The truth is, some days you feel like a top and some days you crave a fat dick splitting you in half. The rest of the days are reserved for frotting. If we could shake the societal judgments, we’d learn that being vers is the key to making every sort of situation thrive. Everything from your discreet gym buddy fuck, you know — the guy whose name you don’t even know but you see him every other day at the gym during lunch hours and after your workout, the two of you frolic in the sauna or in the last gym shower stall (specifically the last one on the left), to friends with benefits. But most importantly (in my opinion) long term relationships.

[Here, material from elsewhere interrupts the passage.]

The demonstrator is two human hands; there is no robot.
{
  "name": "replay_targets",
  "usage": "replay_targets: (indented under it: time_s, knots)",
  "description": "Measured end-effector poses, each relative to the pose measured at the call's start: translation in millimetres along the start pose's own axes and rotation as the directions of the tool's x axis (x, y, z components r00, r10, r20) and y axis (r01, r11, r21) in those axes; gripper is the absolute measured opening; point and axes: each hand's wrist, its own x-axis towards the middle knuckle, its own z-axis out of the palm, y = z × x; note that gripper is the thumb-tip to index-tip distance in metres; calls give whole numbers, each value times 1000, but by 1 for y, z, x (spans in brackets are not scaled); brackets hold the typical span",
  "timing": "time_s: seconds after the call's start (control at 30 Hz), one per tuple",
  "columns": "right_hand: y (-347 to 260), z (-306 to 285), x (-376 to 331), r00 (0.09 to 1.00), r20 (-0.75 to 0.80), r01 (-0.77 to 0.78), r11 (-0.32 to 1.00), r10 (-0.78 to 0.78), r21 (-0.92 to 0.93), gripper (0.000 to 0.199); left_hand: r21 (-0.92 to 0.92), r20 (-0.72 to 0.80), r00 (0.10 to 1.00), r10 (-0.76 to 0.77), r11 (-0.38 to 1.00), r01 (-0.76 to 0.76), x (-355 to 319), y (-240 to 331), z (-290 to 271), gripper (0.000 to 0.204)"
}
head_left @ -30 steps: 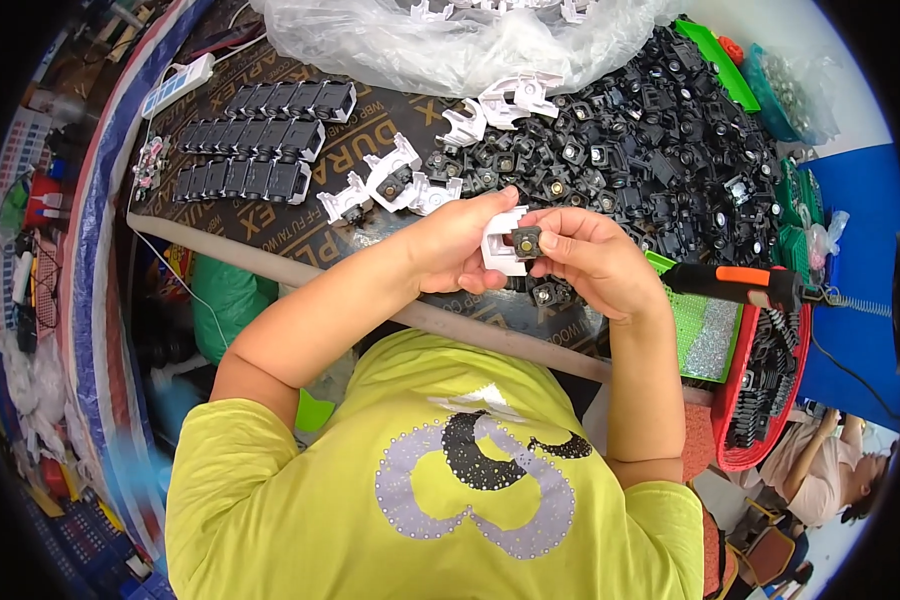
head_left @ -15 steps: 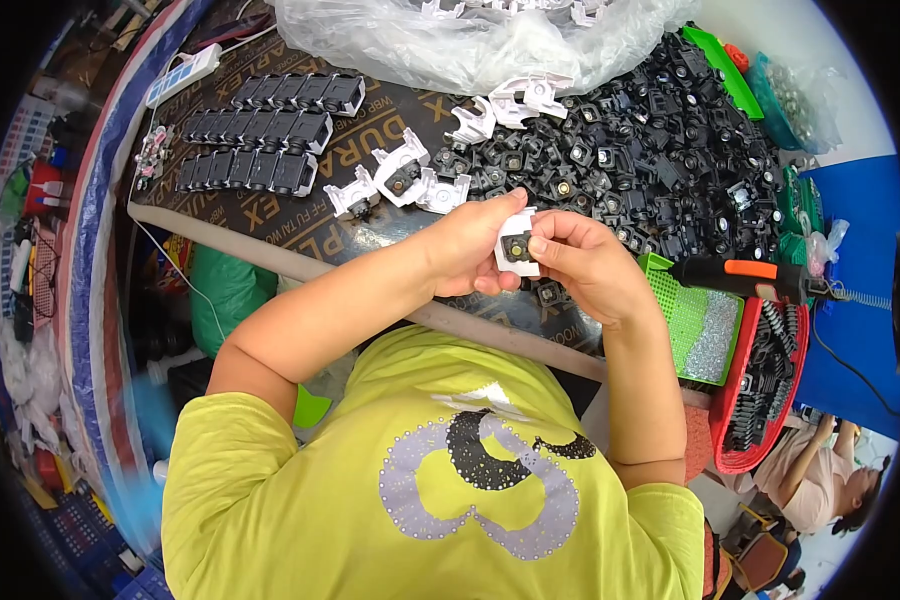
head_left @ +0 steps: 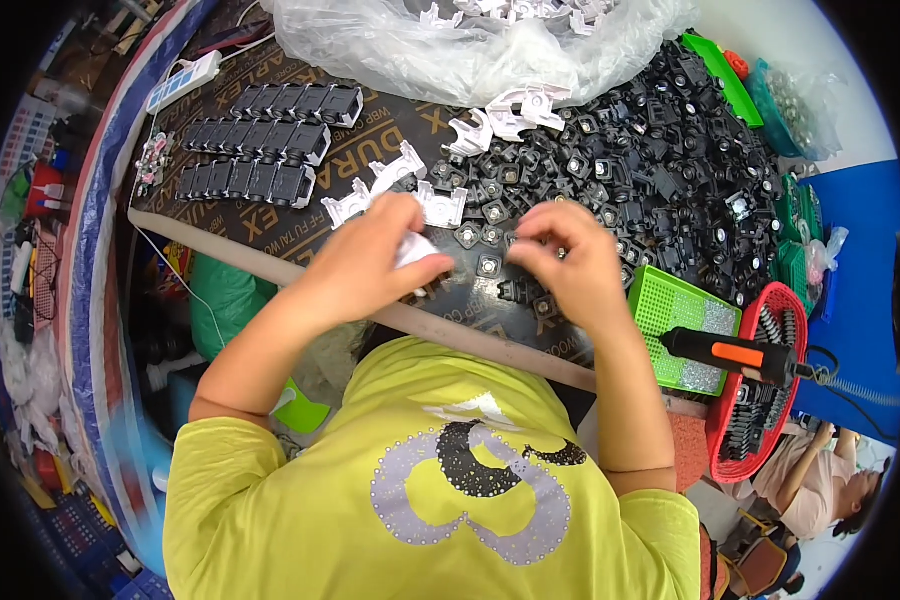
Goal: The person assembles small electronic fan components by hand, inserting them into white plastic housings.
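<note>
My left hand (head_left: 370,260) is closed round a white plastic housing (head_left: 413,249), which it mostly hides; whether the black part is still in it cannot be seen. It hovers at the table's near edge, beside other white housings (head_left: 440,205). Over the near rim of a pile of small black parts (head_left: 660,160) is my right hand (head_left: 575,265). Its thumb and curled fingers are apart, with a gap between them and nothing clearly held. One square black part (head_left: 489,266) with a shiny centre lies just left of its thumb.
Rows of joined black blocks (head_left: 255,140) lie at the left. A clear plastic bag (head_left: 470,60) with white pieces stands at the back. On the right are a green basket (head_left: 660,300) with small metal pieces, an electric screwdriver (head_left: 720,352) and a red basket (head_left: 795,345).
My hands have parted. The left moved left with the white housing; the right let go of it and moved slightly right. The screwdriver has swung lower over the green basket.
</note>
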Motion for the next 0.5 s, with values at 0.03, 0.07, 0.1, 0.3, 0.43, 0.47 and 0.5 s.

And that doesn’t solely mean being vers when it comes to penetration. It’s more of a vers mentality, in every sense of the word. I think that gays today have more of a desire to experience pleasure in many different ways. Sexual positions aren’t monoliths. You can still identify as whatever you want but meeting the sexual needs and desires of someone else is just as important as having yours met. To me, that’s being vers. If you’re in a long term relationship specifically, your curiosity or urges will peak. That’s normal. Just because you entered the relationship one way, doesn’t mean you have to assume that role for the entire duration of that relationship. Being vers allows you to make one another happy sexually, whether it’s on a consistent basis or every once in a while. You scratch my back I’ll scratch yours. You lick my ass, I’ll lick yours! You know, the way it was intended to be. And I’m not going to be the only one douching in the motherfucker, you’re gonna clean yo’ ass out too and then bend over. Sharing (sexual duties) is caring. And trust me, what your partner isn’t getting from you - he’ll surely go out and get it from someone else.